* TASK TO COMPLETE
From the entries below, list each line with "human".

:::

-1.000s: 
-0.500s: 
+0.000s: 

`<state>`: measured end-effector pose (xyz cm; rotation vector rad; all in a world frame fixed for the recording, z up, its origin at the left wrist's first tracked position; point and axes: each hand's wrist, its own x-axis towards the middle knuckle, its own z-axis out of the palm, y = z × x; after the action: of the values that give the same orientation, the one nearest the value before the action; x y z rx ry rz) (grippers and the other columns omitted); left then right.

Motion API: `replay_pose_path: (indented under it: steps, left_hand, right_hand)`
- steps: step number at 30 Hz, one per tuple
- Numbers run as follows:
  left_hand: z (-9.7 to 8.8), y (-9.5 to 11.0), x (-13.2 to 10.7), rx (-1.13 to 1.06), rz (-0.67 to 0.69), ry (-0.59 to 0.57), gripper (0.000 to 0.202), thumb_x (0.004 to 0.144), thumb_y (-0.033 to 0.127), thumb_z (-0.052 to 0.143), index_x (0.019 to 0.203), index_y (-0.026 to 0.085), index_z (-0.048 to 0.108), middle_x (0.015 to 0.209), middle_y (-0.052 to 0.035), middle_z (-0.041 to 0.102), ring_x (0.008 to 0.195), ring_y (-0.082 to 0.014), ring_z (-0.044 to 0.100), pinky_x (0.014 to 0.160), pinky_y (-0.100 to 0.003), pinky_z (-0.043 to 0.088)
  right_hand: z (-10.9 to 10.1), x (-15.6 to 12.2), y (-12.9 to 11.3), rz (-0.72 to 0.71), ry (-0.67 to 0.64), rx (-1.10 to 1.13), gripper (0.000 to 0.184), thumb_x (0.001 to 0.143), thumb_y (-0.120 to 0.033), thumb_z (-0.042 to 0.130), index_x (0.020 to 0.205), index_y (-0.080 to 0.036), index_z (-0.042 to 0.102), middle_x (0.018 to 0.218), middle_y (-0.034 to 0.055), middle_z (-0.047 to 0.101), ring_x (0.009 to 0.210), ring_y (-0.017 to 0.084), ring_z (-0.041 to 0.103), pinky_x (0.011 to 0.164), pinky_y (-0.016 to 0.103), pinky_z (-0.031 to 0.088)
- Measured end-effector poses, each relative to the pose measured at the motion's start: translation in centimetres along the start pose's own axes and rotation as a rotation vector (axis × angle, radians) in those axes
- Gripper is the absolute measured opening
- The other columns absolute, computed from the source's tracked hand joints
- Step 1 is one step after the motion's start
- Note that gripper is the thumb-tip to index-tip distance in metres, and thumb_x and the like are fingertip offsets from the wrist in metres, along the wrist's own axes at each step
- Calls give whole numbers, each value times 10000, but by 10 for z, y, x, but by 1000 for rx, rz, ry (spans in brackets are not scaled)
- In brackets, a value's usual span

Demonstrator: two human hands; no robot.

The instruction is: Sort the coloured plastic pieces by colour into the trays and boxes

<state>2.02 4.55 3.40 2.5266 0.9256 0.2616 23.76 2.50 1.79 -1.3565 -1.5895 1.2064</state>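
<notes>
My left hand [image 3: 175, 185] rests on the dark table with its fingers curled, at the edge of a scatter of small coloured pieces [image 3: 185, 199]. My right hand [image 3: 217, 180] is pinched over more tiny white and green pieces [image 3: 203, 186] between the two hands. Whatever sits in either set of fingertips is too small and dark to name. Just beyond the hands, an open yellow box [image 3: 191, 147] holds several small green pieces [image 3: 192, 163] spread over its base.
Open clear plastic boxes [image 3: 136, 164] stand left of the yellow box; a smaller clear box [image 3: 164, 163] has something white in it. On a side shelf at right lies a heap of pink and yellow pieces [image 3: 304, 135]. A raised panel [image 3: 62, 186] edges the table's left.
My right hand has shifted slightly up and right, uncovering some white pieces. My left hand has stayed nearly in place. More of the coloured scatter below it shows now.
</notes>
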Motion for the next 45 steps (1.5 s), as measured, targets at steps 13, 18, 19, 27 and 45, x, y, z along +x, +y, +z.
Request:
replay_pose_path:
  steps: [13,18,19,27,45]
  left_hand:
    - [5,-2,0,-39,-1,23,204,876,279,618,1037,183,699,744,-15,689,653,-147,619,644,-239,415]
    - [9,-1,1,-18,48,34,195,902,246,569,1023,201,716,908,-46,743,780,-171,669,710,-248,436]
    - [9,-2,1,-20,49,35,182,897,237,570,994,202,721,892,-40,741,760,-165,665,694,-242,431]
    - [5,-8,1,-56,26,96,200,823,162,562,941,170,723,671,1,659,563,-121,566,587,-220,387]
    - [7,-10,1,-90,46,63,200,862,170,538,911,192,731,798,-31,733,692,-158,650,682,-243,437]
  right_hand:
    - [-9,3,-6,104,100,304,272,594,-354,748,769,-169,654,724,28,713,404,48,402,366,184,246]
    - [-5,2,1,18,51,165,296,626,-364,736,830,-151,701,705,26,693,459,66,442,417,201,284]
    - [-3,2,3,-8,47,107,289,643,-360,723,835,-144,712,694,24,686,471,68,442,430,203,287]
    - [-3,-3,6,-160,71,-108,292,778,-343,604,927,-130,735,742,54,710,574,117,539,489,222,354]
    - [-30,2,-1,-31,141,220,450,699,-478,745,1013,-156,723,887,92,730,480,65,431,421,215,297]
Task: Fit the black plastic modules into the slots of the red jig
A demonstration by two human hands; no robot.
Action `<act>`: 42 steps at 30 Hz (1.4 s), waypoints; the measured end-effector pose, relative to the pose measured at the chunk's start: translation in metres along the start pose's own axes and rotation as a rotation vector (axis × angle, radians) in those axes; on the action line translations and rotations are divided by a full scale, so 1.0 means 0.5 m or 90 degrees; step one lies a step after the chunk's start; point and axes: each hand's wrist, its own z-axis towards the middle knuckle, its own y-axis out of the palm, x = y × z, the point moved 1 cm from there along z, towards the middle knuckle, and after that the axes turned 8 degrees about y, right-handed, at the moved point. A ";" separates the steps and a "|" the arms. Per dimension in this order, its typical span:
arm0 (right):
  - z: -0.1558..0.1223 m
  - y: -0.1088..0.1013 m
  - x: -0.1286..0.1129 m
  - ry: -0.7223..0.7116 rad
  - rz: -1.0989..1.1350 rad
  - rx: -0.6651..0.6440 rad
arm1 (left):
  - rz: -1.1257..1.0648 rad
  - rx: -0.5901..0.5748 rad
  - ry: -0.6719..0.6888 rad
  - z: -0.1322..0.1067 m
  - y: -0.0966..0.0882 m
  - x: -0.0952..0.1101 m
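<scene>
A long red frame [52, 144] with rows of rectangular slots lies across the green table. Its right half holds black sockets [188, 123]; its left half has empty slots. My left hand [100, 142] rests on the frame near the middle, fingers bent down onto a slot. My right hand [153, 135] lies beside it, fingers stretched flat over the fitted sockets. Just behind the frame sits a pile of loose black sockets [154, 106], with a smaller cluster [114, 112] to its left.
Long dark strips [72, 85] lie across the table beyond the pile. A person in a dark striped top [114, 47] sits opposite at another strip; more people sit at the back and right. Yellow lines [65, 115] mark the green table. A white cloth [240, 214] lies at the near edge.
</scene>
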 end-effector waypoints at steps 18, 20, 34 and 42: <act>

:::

* REPLY
Demonstrator: two human hands; no robot.
A demonstration by two human hands; no robot.

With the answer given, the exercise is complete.